# Bluetooth pairing problems



## serpico007

I'm having an issue with connecting my phone to the latest software in my 2020 Model S. 

This is the first time this year that any of my phones had a Bluetooth issue. I switched phones throughout the year for various reasons but the current phone I'm using is an iPhone if that helps. I connected it last week fine after removing the previous ones from the Tesla menu. 

Today I went out for a drive and it wouldn't connect. I told the iPhone to forget the car and tried to do the same in the car to forget the phone. But it wouldn't forget the device at all. A dialog box just appeared on the screen saying it was in the process but it was never completed. 

So I drove the rest of the day without it connected to the car. 

Is this a bug in the current software 2020.44.25?


----------



## JasonF

Try turning off Bluetooth on the phone first, and then deleting it from the list in the car.

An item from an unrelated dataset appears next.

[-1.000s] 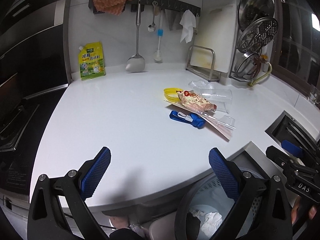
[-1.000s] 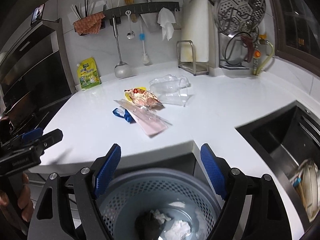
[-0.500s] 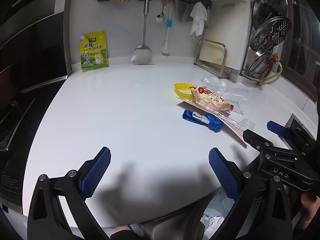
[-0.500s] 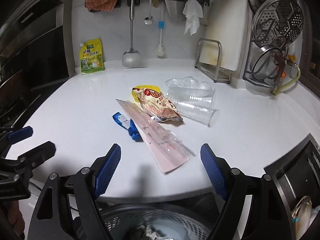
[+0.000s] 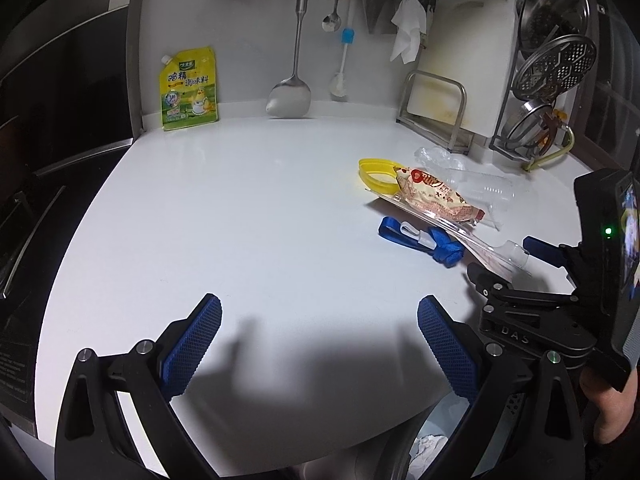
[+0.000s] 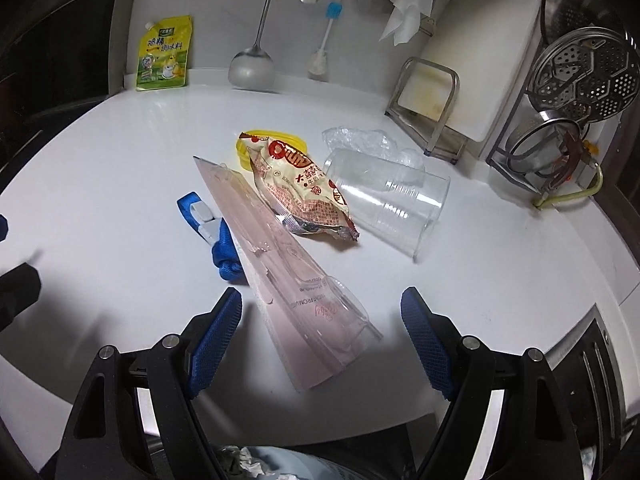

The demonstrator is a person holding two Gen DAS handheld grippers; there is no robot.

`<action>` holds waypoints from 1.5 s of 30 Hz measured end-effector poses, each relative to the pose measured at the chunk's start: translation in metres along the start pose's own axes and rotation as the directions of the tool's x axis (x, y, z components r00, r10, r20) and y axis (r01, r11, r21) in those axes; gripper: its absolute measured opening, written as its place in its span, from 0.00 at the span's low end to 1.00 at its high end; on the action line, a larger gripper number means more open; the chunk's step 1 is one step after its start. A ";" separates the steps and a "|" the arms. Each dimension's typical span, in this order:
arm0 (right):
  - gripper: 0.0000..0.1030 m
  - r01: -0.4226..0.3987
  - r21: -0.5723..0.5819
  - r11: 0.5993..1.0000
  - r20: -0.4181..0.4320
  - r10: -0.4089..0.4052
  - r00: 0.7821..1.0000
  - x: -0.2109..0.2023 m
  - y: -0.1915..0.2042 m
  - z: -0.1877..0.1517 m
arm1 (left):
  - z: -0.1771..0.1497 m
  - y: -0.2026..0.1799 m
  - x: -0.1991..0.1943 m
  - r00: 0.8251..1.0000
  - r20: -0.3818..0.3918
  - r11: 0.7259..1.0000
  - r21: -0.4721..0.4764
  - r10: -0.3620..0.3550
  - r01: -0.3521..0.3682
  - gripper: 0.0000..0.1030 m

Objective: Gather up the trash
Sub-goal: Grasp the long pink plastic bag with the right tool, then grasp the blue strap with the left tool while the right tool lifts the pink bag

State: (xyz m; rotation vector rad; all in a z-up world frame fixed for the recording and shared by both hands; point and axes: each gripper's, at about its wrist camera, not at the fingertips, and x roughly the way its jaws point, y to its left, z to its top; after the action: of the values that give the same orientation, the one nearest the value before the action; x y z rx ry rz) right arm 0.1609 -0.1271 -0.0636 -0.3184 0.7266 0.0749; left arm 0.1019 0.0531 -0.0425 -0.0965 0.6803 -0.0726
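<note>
A pile of trash lies on the white counter (image 6: 120, 152): a long pink plastic package (image 6: 288, 276), a red-and-cream snack wrapper (image 6: 304, 192), a clear plastic cup on its side (image 6: 388, 204), a yellow ring lid (image 6: 244, 148), a blue strap with a white clip (image 6: 216, 236) and crumpled clear film (image 6: 360, 140). My right gripper (image 6: 322, 340) is open and empty, its jaws either side of the pink package's near end. My left gripper (image 5: 320, 344) is open and empty over bare counter, left of the pile (image 5: 432, 200). The right gripper's body (image 5: 560, 300) shows in the left wrist view.
A bin with crumpled paper (image 5: 432, 448) sits below the counter's front edge. A yellow seasoning pouch (image 5: 188, 88) stands at the back wall under hanging utensils. A cutting board rack (image 6: 432, 108) and a steamer rack (image 6: 580, 92) stand at the back right. A sink (image 6: 600, 368) lies to the right.
Both grippers have moved up from over the bin and forward over the counter. The right gripper has closed in on the pink package. Both stay open.
</note>
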 end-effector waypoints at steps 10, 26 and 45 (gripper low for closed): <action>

Then while far enough away from the car, remove the key in the app.


----------



## serpico007

Good idea to try having the phone away from the car. I'll need to try that and see if it works. Thanks.


----------



## serpico007

Did the trick and it removed it quick this time. I'll set up the phone another time but thanks.


----------



## Eagle1105

I am having the same problems since I updated my software. My Tesla does not recognize my phone as a key.


----------



## JasonF

It's starting to sound like the bluetooth signatures older than a certain time for the car key feature expired or were changed, and a lot of owners will have to re-pair their phones.


----------



## pbains10

JasonF said:


> Try turning off Bluetooth on the phone first, and then deleting it from the list in the car. Then while far enough away from the car, remove the key in the app.


I am having a similar issue where my phone disconnected as a key and now the Bluetooth can't discover the phone. Should I hit forget the key in the app and then go from there?


----------



## Ed Woodrick

pbains10 said:


> I am having a similar issue where my phone disconnected as a key and now the Bluetooth can't discover the phone. Should I hit forget the key in the app and then go from there?


Forget the car in the phone AND the phone in the car. Only n Bluetooth, not the key


----------



## JasonF

pbains10 said:


> I am having a similar issue where my phone disconnected as a key and now the Bluetooth can't discover the phone. Should I hit forget the key in the app and then go from there?


Have both of them forget each other, that's the best way to do it.


----------



## bananoo

Ed Woodrick said:


> Forget the car in the phone AND the phone in the car. Only n Bluetooth, not the key


All my iphones disappeared in the cars bluetooth app, but not the car in the phone. I forgot the car from the iphone and now nothing pairs. Any hints for this one? I have rebooted my phone, etc.


----------



## Ed Woodrick

bananoo said:


> All my iphones disappeared in the cars bluetooth app, but not the car in the phone. I forgot the car from the iphone and now nothing pairs. Any hints for this one? I have rebooted my phone.


Is the phone still listed as a key?
How are you adding the phone, if from the phone, try from the car.


----------



## JasonF

bananoo said:


> All my iphones disappeared in the cars bluetooth app, but not the car in the phone. I forgot the car from the iphone and now nothing pairs. Any hints for this one? I have rebooted my phone, etc.


Remove the car from the phone's Bluetooth, then turn off Bluetooth on the phone. Then remove both the Bluetooth audio and key in the car. Turn Bluetooth on for the phone, use the app to re-pair the key, and then re-pair the audio using the car.


----------